To take on the lynx, she negotiated the right to choose her five-member team, a €360,000 budget over two years (including state-of- the-art camera surveillance), and annual running costs of €105,000. Within the 550-sq-m fenced area, with its own pond, she placed three males and three females. The team has a clever system to weigh the females using scales buried in a narrow corridor they walk. A borrowed X-ray machine was hidden at the same spot. Eventually it confirmed that Saliega, who had mated with one Garfio, was in the family way.
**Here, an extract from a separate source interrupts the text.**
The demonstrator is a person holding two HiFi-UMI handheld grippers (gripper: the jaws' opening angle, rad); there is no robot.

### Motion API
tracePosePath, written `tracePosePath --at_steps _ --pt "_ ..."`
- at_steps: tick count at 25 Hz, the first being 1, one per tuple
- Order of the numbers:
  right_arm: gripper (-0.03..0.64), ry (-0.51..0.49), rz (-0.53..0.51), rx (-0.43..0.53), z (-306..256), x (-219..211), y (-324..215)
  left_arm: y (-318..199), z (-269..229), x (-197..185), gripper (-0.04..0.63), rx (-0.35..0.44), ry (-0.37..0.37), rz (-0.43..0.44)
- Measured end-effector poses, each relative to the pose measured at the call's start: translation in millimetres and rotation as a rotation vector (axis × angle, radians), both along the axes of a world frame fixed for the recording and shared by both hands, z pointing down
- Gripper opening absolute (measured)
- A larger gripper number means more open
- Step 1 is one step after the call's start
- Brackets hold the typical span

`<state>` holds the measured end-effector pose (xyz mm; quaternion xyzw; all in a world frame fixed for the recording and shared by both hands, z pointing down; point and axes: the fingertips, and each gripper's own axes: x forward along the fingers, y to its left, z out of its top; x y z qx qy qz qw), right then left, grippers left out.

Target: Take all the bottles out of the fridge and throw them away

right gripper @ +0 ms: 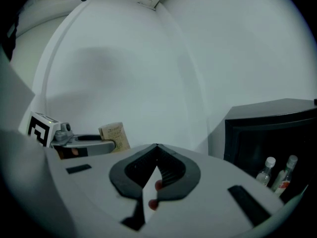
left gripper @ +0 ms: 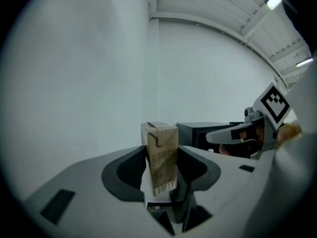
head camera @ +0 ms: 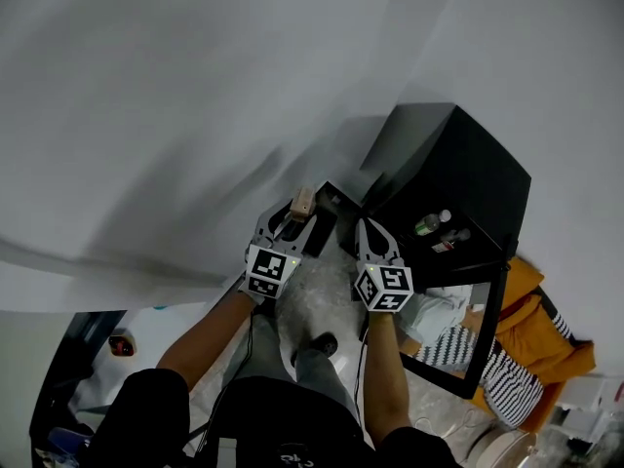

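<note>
The left gripper (head camera: 298,214) is pinching a small brown carton (left gripper: 161,155) upright between its fingers. It is holding the carton in the air before the white wall, outside the fridge. The right gripper (right gripper: 156,146) is carrying nothing, and its fingers are pressing together. The bottles (right gripper: 266,171) are standing close together inside the open black fridge (head camera: 458,164), to the right of both grippers.

Hazards:
- The fingers are squeezing the carton's thin cardboard walls. Excess pressure is likely to crush it, and a slack grip risks dropping it.
- The right fingers are not yet spread. Reaching into the fridge this way risks toppling one bottle against the other.
</note>
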<state>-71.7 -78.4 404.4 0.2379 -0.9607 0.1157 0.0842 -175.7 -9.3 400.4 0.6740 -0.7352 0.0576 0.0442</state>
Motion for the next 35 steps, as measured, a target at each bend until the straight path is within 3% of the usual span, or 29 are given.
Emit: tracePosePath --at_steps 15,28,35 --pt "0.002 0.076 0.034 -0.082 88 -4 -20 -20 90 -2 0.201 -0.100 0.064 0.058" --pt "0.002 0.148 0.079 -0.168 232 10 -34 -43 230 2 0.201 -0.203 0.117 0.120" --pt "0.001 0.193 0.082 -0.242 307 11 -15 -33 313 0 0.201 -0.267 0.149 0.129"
Lynx typically have up to four cubs. Vargas explains there is a 70% likelihood cubs No. 3 and 4 will die. Her idea is to take some of these vulnerable ones from the wild. "The target is to create a genetically healthy breeding stock of 60 animals and by 2010 have an annual surplus of 13-15 to release into the wild." Assuming there is a wild for them, meaning that enough rabbits survive myxomatosis and viral hemorrhagic disease; and that governments, farmers, hunters, motorists (two lynx have been killed by cars so far this year) and society in general assume the challenge of the project.
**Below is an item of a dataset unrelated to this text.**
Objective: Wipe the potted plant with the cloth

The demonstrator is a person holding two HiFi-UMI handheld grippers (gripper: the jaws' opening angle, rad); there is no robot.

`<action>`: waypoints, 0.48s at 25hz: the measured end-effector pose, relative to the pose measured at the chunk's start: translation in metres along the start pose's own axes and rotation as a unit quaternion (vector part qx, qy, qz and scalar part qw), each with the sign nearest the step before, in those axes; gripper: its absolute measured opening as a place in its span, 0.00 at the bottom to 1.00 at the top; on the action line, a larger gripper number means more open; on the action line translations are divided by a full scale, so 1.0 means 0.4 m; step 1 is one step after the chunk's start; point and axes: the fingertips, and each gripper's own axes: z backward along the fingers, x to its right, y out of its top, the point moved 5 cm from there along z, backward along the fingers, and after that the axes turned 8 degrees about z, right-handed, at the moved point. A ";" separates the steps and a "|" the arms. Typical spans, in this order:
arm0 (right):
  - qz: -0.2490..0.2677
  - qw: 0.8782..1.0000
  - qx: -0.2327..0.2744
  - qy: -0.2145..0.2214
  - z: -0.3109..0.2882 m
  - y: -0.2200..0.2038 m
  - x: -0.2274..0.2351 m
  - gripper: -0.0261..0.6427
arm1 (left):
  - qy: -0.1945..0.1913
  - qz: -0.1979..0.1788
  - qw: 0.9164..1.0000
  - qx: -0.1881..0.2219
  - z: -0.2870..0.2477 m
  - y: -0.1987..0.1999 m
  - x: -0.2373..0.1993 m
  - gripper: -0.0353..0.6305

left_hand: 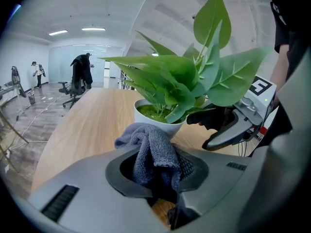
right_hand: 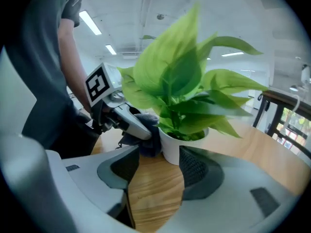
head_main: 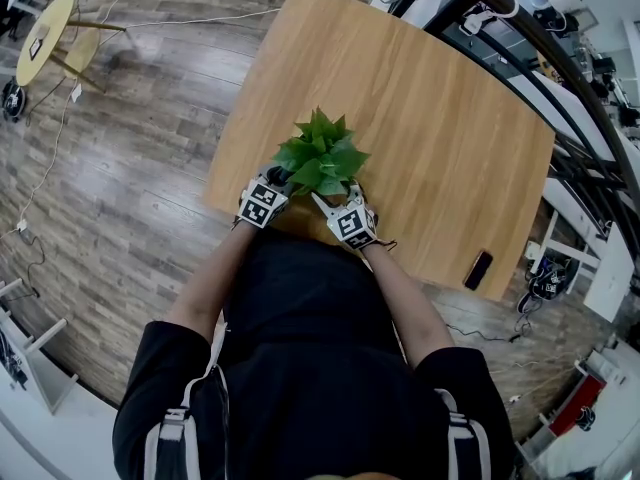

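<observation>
A light wooden counter (head_main: 450,138) with rounded corners stands on a grey-brown plank floor (head_main: 130,168). A dark phone (head_main: 478,269) lies flat near the counter's right corner, close to the edge. Well apart, at the upper left, stands a small round yellow table (head_main: 42,36), and thin white cables (head_main: 45,178) trail across the floor. A black railing (head_main: 560,68) runs past the counter's far right side. Farther off in the left gripper view is an office chair (left_hand: 73,89) draped with something dark, and beyond it a person (left_hand: 35,72) stands under long ceiling lights (left_hand: 95,29).
</observation>
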 end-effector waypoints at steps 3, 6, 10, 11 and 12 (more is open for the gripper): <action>-0.033 0.998 -0.019 -0.045 0.007 -0.028 0.056 0.40 | 0.001 0.001 1.000 0.000 -0.002 0.002 -0.003 0.22; -0.001 0.998 -0.025 -0.055 0.006 -0.023 0.094 0.40 | 0.001 0.003 1.000 0.001 -0.003 0.007 -0.003 0.22; 0.040 0.998 -0.018 -0.035 -0.010 0.001 0.099 0.40 | 0.002 -0.001 1.000 0.002 -0.004 0.016 -0.006 0.22; 0.044 0.998 -0.018 -0.032 -0.014 0.005 0.097 0.40 | 0.003 0.000 1.000 0.002 -0.004 0.019 -0.008 0.22; 0.047 0.998 -0.019 -0.029 -0.016 0.007 0.094 0.40 | 0.005 0.003 1.000 0.003 -0.004 0.022 -0.011 0.22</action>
Vargas says there is a 50% chance a captive first-time feline mother will eat or abandon her litter. "It's very much stress-related," she says. The team kept its distance, asking the park guards to silence any unusual noise when Saliega looked to be due. Sixty-four days after conception, she delivered. "You could tell she was a perfect mom from the beginning," says Vargas. "She was cleaning the first cub even as she was birthing the second."
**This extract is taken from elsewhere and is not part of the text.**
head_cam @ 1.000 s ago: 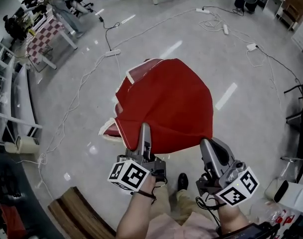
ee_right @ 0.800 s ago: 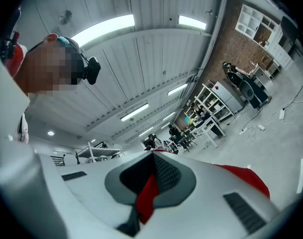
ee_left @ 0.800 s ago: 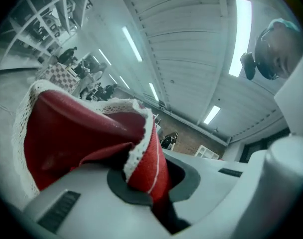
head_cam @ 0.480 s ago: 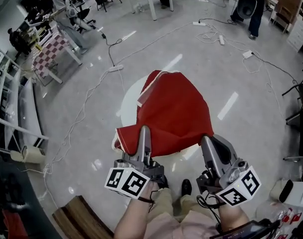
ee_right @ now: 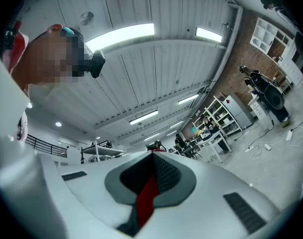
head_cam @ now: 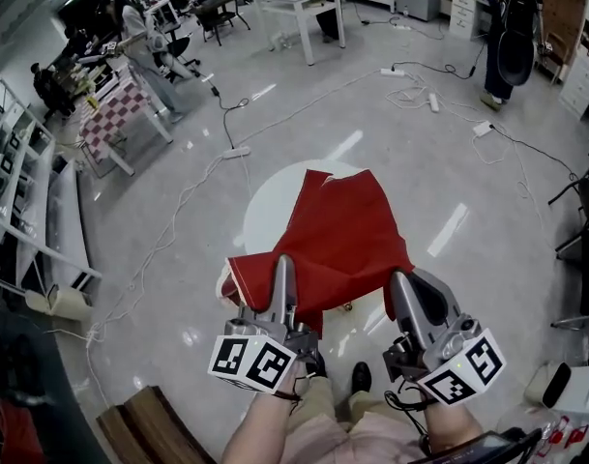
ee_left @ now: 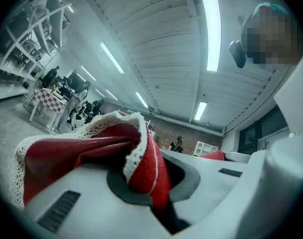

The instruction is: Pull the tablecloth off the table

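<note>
Left gripper (head_cam: 282,262), right gripper (head_cam: 400,280) each clamped on tablecloth (head_cam: 338,225) hem; cloth runs straight ahead over round table (head_cam: 260,201).

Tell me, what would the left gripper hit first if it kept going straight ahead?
The red tablecloth: the left gripper is clamped on its edge. Beyond that fold the way looks free, though depth is hard to judge.

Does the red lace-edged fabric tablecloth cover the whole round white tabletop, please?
No, in the head view a bare arc of the round white tabletop shows left of the red tablecloth.
</note>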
Only keeper Juana Bergara was allowed near the enclosure to begin with, and Vargas waited 22 days to sex the cubs. The team members were clearly still euphoric when we visited their headquarters and watched on the closed-circuit system the three cubs roughhousing inside the den, Saliega looking on like any tired mother. It was only two days later that this cat play got out of hand and led to the death of Brezina and bruises on her brother Brezo. Depression and nerves all round.
In the Palace of Doña Ana at night, birds talk late in the trees; deer, hares or boars lurch out of the scrub if spooked. One likes to think the park's venomous vipers are curled in sleep. In the downstairs kitchen, Diana, a university student from Portugal, is playing jigs on her violin for Jörg, a German scholar who's about to leave the park. Another German and an Italian join biological station staff in beer and applause. When the last of them finally go to bed, a nightingale takes over in the tall trees outside the austere but comfortable bedroom. Lying awake listening to it thread its song, you imagine the two Doña Anas, royal and commoner, had their ears similarly regaled more than 400 years ago. Toward dawn it's necessary to turn on the light, stand on the bed to aim, and hurl the pillow at the high ceiling. Whump! One mosquito less. Sorry, Tono.
As the sun is breasting the horizon, we are 32 m and 96 dew-slippery steps up the fire spotter's tower a short walk from the palace. Doñana is wreathed in mist, a few early eagles, cranes and storks getting their day under way, deer delicately breakfasting in the shrouded bushes. The space, silence and unmolested creatures bring to mind a line from Miguel Delibes Sr. In his prologue to a 1977 book on Doñana by Seville-born poet and essayist Aquilino Duque, Delibes wrote: "Doñana is the only place in Spain where one enters in the knowledge that here there is nothing to buy."
Some things remain priceless. Some priceless things remain.